[WHAT TO WORK ON] Please take the lines from the one holding "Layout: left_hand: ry" through the one holding "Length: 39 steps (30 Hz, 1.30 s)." in the data below and copy them exactly.
++++++++++++++++++++
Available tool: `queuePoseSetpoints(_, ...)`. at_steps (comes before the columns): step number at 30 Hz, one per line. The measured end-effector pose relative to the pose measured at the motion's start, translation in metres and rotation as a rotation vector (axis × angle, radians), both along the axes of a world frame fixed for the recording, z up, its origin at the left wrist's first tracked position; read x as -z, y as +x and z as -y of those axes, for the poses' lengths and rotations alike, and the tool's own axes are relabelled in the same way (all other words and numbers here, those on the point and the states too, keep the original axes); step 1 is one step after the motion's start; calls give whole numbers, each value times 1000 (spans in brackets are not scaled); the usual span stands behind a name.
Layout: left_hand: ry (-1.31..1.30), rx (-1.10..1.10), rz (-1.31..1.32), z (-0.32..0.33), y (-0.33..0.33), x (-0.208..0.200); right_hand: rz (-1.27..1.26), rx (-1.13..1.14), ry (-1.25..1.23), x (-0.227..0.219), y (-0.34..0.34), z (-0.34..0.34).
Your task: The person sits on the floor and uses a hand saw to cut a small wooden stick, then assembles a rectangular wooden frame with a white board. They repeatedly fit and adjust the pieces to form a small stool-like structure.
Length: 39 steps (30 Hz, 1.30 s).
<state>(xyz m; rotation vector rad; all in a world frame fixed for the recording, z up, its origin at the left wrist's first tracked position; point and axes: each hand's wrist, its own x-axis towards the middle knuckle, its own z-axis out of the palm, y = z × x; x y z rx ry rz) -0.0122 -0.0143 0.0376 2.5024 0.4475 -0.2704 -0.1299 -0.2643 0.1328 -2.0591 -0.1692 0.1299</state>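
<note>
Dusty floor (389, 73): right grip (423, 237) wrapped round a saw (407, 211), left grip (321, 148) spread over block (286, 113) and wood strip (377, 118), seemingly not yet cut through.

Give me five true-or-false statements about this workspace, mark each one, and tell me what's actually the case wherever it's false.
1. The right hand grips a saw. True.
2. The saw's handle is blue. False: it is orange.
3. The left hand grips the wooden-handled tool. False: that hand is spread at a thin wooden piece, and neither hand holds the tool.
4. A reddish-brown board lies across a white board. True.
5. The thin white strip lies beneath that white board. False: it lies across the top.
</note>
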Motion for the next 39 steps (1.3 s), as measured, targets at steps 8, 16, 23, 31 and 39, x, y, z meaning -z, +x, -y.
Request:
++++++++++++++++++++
[YOUR RESPONSE]
Layout: left_hand: ry (-1.31..1.30), rx (-1.10..1.10), rz (-1.31..1.32), z (-0.32..0.33), y (-0.33..0.33), x (-0.208..0.200); right_hand: rz (-1.27..1.26), rx (-1.13..1.14), ry (-1.25..1.23), x (-0.227..0.219), y (-0.34..0.34), z (-0.34..0.34).
Your task: The person sits on the floor and uses a hand saw to cut a small wooden stick, then assembles a rectangular wooden frame with a white board. They repeatedly fit and adjust the pieces to form a small stool-like structure.
Length: 39 steps (30 Hz, 1.30 s).

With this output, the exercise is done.